Since $\Delta(K_n)$ and $A(K_n)$ commute (one matrix is a multiple of the identity), the eigenvalues of $B(K_n)B(K_n)^T$ are the sum of the eigenvalues of the both matrices and the multiplicities of the eigenvalues are determined by the multiplicities of the eigenvalues of $A(K_n)$. That means the spectrum of the matrix is $\sigma(B(K_n)B(K_n)^T) = \{n-2,2n-2\}$.

Since both $B(K_n)B(K_n)^T$ and $B(K_n)^TB(K_n)$ are defined, $\det(I_n - B(K_n)B(K_n)^T) = \det(I_{|E|} - B(K_n)^TB(K_n))$.

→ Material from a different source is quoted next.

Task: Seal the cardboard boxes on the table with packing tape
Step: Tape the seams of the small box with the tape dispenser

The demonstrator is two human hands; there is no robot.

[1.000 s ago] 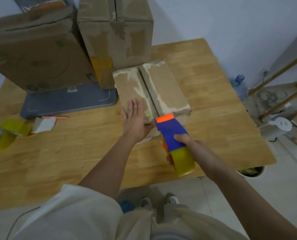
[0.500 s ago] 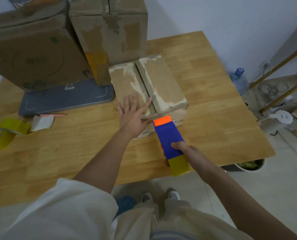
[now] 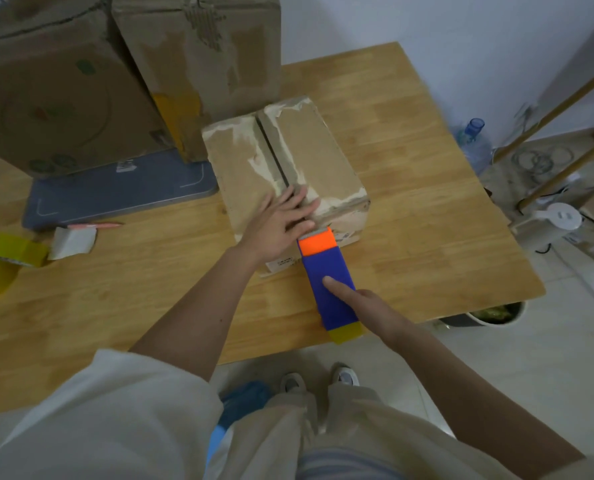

Therefore both characteristic polynomials $f$ of $B(K_n)B(K_n)^T$ and $g$ of $B(K_n)^TB(K_n)$ only differ by a multiplied power of $x$. More specific for all $n \geq 3: g = x^{|E|-n}\cdot f$. Using this observation and the upper equation $B(K_n)^TB(K_n) = 2I_{|E|} + A(L)$ the conclusion is that the spectrum of the line graph is: $\sigma(A(L)) = \{-2,n-4,2n-4\}$ for $n \geq 4$ and $\{n-4,2n-4\}$ for $n = 3$.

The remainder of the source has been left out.